Introduction: Mechanical thrombectomy is now the standard of care in treating ischemic stroke patients with large vessel occlusion (LVO). Newer, more efficient techniques for thrombectomy continue to be developed, such as the direct aspiration first pass technique for acute stroke thrombectomy (ADAPT). We describe the successful use of a handheld suction aspirator, the ASPIRE device (Control Medical Technology, Salt Lake City, UT) in a series of patients undergoing direct aspiration thrombectomy for LVO.
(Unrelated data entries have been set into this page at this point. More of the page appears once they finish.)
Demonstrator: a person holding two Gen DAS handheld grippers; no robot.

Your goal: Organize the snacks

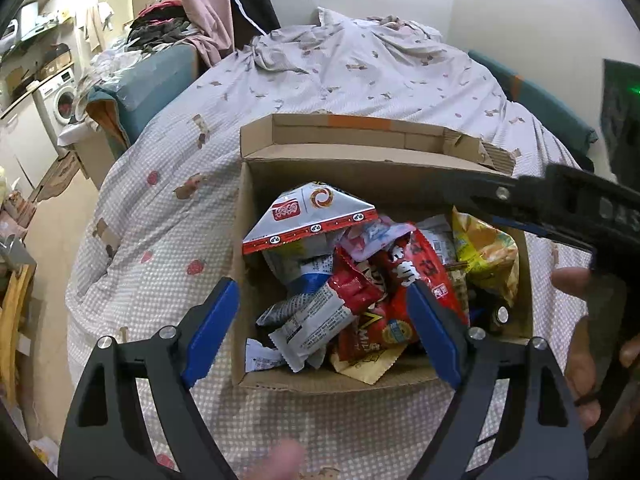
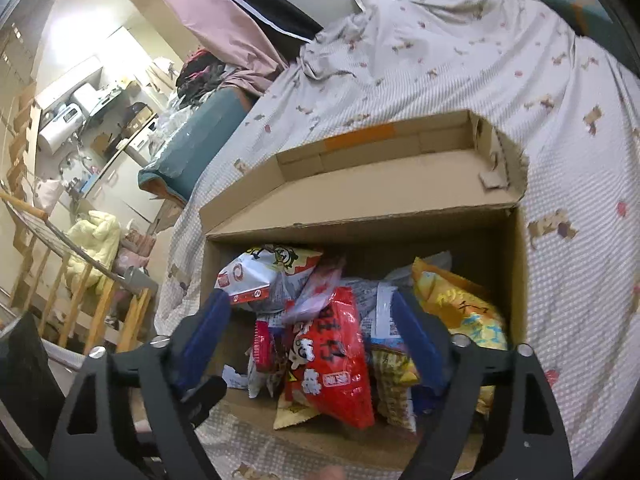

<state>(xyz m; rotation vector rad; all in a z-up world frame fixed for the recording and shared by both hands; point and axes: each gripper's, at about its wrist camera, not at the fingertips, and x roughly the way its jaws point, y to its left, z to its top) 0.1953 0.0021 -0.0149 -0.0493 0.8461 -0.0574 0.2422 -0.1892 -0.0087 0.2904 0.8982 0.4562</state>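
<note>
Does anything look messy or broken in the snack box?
Yes. The snack packets are jumbled in the cardboard box, lying crooked on top of each other. The box's open flap has a torn, ragged corner. Nothing looks spilled outside the box.

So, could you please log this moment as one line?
left gripper: open above cardboard box | right gripper: open over red snack bag | nothing held | box on bed

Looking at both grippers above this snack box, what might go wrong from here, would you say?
The snack packets are piled loosely, so closing on the red packet may drag neighbours out of the cardboard box. The box sits on soft bedding and may tip or slide. The right gripper and left gripper, both open, crowd one box and may collide.
</note>
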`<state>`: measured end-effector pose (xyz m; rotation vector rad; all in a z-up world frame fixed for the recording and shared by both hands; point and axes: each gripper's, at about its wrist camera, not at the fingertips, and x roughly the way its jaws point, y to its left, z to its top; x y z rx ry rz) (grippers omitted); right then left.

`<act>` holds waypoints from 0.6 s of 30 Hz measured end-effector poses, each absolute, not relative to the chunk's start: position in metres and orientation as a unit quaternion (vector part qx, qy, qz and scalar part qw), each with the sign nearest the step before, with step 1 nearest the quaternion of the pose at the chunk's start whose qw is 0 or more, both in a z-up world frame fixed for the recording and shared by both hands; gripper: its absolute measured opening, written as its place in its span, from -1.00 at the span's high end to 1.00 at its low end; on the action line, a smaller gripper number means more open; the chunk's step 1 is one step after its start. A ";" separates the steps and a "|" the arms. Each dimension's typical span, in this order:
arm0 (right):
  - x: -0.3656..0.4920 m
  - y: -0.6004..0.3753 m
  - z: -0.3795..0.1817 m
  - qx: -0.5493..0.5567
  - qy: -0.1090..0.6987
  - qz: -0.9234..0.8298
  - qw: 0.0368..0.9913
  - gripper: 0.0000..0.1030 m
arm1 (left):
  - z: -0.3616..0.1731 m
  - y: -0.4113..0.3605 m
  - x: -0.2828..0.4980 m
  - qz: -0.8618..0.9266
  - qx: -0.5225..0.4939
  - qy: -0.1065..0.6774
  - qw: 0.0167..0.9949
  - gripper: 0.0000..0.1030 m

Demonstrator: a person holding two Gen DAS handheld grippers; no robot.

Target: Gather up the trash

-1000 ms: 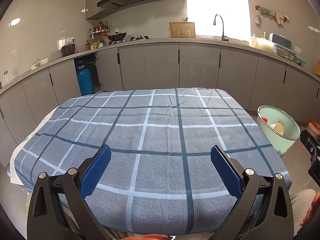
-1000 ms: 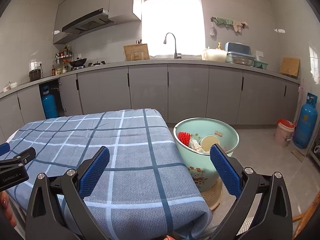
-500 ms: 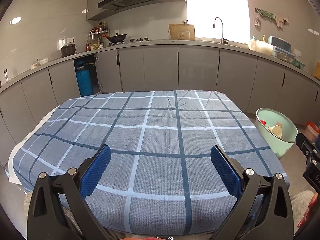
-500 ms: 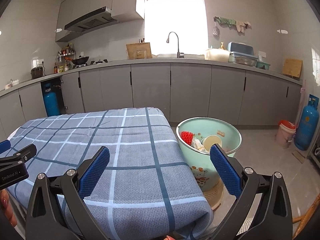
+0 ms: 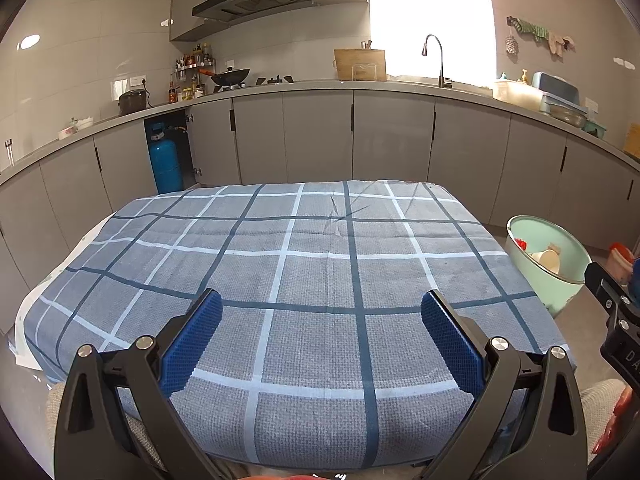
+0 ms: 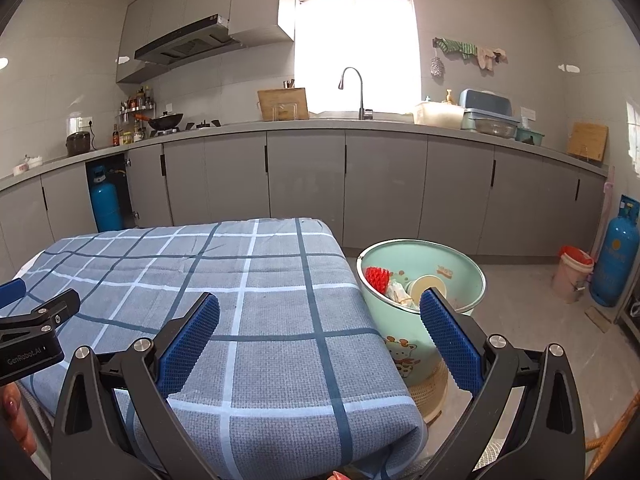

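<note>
A mint-green bin (image 6: pixel 404 350) stands on the floor at the table's right side, also seen as the bin (image 5: pixel 564 292) in the left wrist view. Inside lie a red scrubber-like item (image 6: pixel 377 279), crumpled wrappers (image 6: pixel 396 292) and a paper cup (image 6: pixel 427 285). The table wears a blue-grey checked cloth (image 5: pixel 304 280) with nothing lying on it. My left gripper (image 5: pixel 322 342) hovers open over the table's near edge, its blue pads wide apart. My right gripper (image 6: pixel 320 338) is open too, above the table's near right corner, with the bin just beyond its right finger.
Grey kitchen cabinets (image 6: pixel 384 184) and a counter with a sink tap (image 6: pixel 358 92) run behind the table. A blue gas cylinder (image 6: pixel 614 264) and a pink bucket (image 6: pixel 572 274) stand at the far right. Another cylinder (image 5: pixel 165 160) sits in an open cabinet at left. A wicker base (image 6: pixel 434 390) lies under the bin.
Both grippers have drawn back and risen slightly, so the table and bin sit a little lower and farther in view. Both stay open and empty.
</note>
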<state>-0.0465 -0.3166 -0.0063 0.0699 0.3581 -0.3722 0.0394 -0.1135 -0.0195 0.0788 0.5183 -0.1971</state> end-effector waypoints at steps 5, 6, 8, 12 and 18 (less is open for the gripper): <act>-0.047 -0.318 -0.006 0.036 0.176 -0.183 0.966 -0.92 | -0.019 -0.114 0.040 -0.098 0.038 0.256 0.961 -0.91; -0.047 -0.317 -0.006 0.036 0.177 -0.183 0.966 -0.92 | -0.020 -0.114 0.040 -0.099 0.039 0.257 0.961 -0.91; -0.047 -0.317 -0.006 0.034 0.178 -0.184 0.966 -0.92 | -0.020 -0.114 0.040 -0.099 0.038 0.257 0.961 -0.91; -0.046 -0.316 -0.005 0.033 0.178 -0.184 0.966 -0.92 | -0.021 -0.114 0.041 -0.100 0.036 0.259 0.960 -0.90; -0.045 -0.315 -0.005 0.033 0.180 -0.183 0.966 -0.92 | -0.022 -0.112 0.038 -0.082 0.031 0.248 0.965 -0.90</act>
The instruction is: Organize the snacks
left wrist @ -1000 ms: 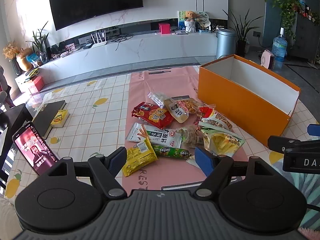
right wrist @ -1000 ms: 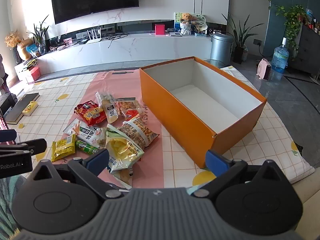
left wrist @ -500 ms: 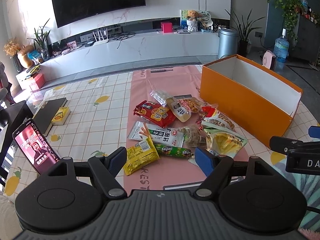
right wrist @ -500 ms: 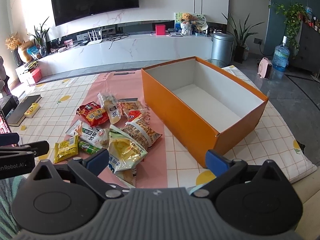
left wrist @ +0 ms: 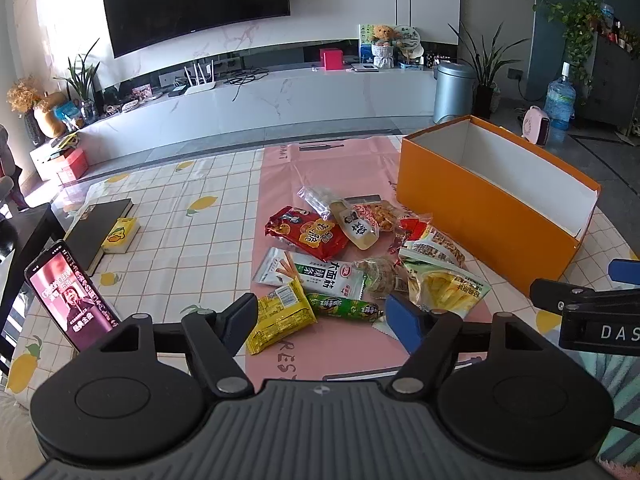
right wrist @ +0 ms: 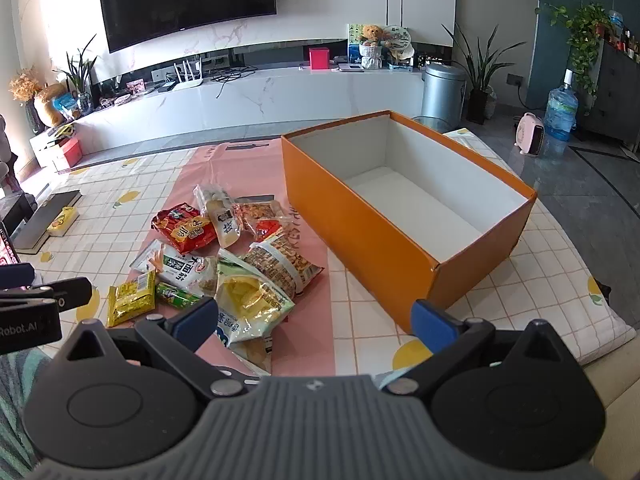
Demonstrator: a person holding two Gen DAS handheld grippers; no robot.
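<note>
A pile of snack packets lies on a pink mat (left wrist: 280, 168): a red bag (left wrist: 304, 232), a yellow packet (left wrist: 280, 314), a green sausage stick (left wrist: 344, 308), a white-green packet (left wrist: 316, 270) and a yellow-green bag (right wrist: 252, 304). An open orange box (right wrist: 360, 236), white inside and holding nothing, stands right of the pile (left wrist: 480, 208). My left gripper (left wrist: 320, 320) is open above the near edge of the pile. My right gripper (right wrist: 316, 320) is open, near the box's front corner. Both hold nothing.
A phone (left wrist: 68, 296) with a lit screen leans at the table's left edge. A black book (left wrist: 100, 224) with a small yellow box (left wrist: 118, 234) lies behind it. A TV wall and low cabinet stand beyond the checked tablecloth (left wrist: 192, 240).
Both grippers have drifted slightly forward toward the pile and box. Nothing on the table has moved.
</note>
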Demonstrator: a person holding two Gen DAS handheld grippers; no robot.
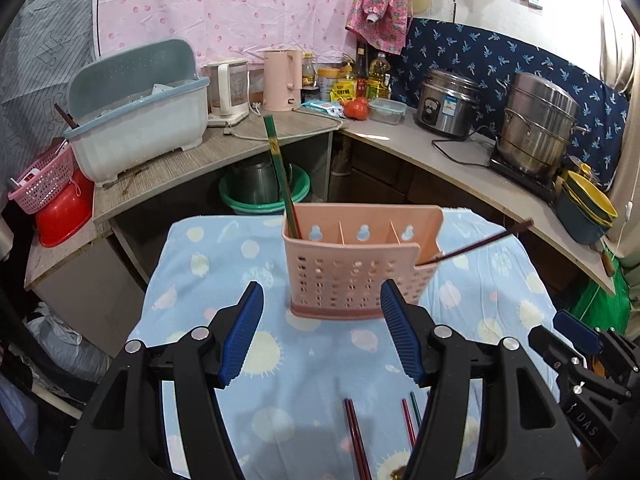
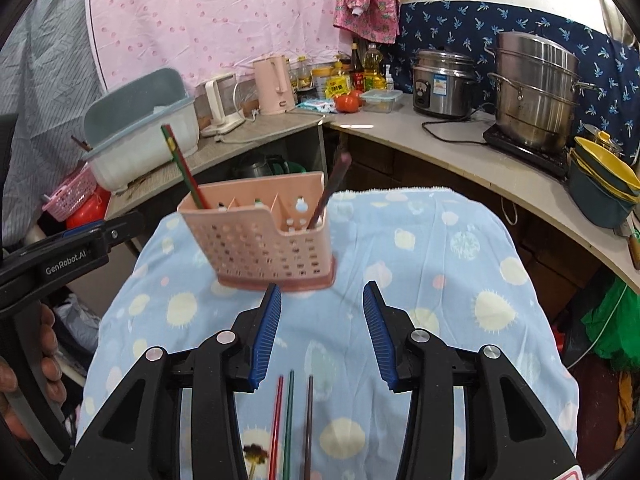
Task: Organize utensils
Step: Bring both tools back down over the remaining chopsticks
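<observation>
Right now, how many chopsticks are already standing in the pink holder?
2 chopsticks stand in the pink holder: a green one in its left end compartment and a dark one in the right end. More lie loose on the cloth.

Both the left gripper [image 1: 322, 300] and the right gripper [image 2: 322, 300] are black plastic frames with silver rivets and ribbed blue pads [image 2: 266, 336] (white "GenRobot.AI" lettering); bare hand [image 2: 24, 380].

Pink kettle [image 1: 282, 80], rice cooker [image 1: 446, 104], steel steamer pot [image 1: 536, 128] on counter [image 1: 400, 136].
</observation>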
Methods: Patients presenting to Vanderbilt University Hospital with acute onset symptoms and LVO of either the anterior or posterior circulation with NIHSS >= 5 were included. The device was directly attached to the aspiration catheter. The aspiration catheter was navigated to the proximal face of the clot in triaxial fashion, using a large bore guide catheter and a smaller microcatheter. Suction was applied for 90 seconds during each aspiration attempt.
Results: Four patients were treated; half were male ages 33-86. The presenting NIHSS scores in the four patients were: 14, 8, 13, and 5. Mean time from symptom onset to revascularization was 295.5 minutes. No patients required more than 3 aspiration attempts. All four patients achieved thrombolysis in cerebral infarction (TICI) 3 reperfusion. The median decrease in 24-hr NIHSS scores was 6. One patient required the use of a stent retriever in addition to ASPIRE aspiration. There were no hemorrhagic complications or vascular dissections.
Conclusions: The ASPIRE aspirator was successfully and safely utilized in four cases of LVO. The ASPIRE device allows for continuous aspiration, even if blood or other material is aspirated, allowing for a more sustained aspiration of thrombus and is an additional technique for mechanical thrombectomy.
Patient Care: Thrombectomy with the ASPIRE device may be an effective, efficient, and safe alternative technique for direct aspiration thrombectomy.
Learning Objectives: By the end of this session participants should be able to identify an alternative technique for direct aspiration thrombectomy.